The totalitarian characteristics seen in American politics today are not tantamount to those of Hitler or Stalin, but that doesn’t mean they shouldn’t be taken seriously. Republics immediately preceded both the Bolshevik revolution and the Nazi takeover (albeit only briefly in Russia). While America has a long tradition of democratic principles derived directly from the Enlightenment, it shouldn’t be considered immune to totalitarianism. That, indeed, is the precise illusion that allows totalitarians to take hold. President Trump sympathizes with the world’s authoritarians and exhibits undeniable totalitarian characteristics, specifically in his relationship to the masses. Frighteningly, the politics of exclusion by identity drives his support.

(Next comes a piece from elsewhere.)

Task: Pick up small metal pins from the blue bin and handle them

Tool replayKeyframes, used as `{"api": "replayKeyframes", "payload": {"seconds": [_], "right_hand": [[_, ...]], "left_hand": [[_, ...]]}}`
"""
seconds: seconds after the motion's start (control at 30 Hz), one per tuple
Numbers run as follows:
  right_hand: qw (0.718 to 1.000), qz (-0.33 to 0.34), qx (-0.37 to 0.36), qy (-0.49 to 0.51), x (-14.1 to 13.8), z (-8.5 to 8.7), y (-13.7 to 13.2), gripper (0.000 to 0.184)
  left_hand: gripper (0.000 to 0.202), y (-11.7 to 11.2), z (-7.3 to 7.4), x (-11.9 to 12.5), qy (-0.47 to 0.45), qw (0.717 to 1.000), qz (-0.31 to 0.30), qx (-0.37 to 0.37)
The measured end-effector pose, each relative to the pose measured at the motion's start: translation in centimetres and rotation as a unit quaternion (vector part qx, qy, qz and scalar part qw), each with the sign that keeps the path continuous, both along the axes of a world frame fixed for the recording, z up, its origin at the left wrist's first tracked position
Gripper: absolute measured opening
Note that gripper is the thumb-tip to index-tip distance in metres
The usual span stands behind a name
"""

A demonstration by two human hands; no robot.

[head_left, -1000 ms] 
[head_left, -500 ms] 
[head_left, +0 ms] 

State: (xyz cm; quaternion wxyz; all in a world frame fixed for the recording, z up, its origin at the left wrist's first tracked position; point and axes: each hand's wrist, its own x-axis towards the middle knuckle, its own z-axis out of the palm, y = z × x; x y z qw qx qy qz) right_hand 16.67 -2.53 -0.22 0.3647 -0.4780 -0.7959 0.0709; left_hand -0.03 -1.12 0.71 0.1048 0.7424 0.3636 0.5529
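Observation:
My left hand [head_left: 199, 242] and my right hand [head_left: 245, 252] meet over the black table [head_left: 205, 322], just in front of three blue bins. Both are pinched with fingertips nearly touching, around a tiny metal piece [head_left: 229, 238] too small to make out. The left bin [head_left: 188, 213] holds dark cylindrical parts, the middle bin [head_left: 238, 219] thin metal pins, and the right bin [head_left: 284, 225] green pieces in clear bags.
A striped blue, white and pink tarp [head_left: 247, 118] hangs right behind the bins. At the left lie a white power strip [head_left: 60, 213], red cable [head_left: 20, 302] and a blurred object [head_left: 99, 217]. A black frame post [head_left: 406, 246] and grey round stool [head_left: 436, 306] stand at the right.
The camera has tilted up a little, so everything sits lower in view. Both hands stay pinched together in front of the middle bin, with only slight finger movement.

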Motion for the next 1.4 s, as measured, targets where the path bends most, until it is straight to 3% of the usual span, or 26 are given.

There is reason to be worried, and it is only sensible that Arendt’s “The Origins of Totalitarianism” has a revived popularity. The murderous totalitarian regimes of the past must never be repeated. In response to encroaching totalitarianism, Americans must reject divisive tribalism and endorse an institutional framework rooted in individual rights. Federalist checks and balances, and America’s long history of strong, independent courts and press, come from a robust philosophical tradition and provide an invaluable constraint on tyranny. Americans must recommit themselves to democratic institutions and the politics of equality and human dignity to reject tribalist totalitarianism.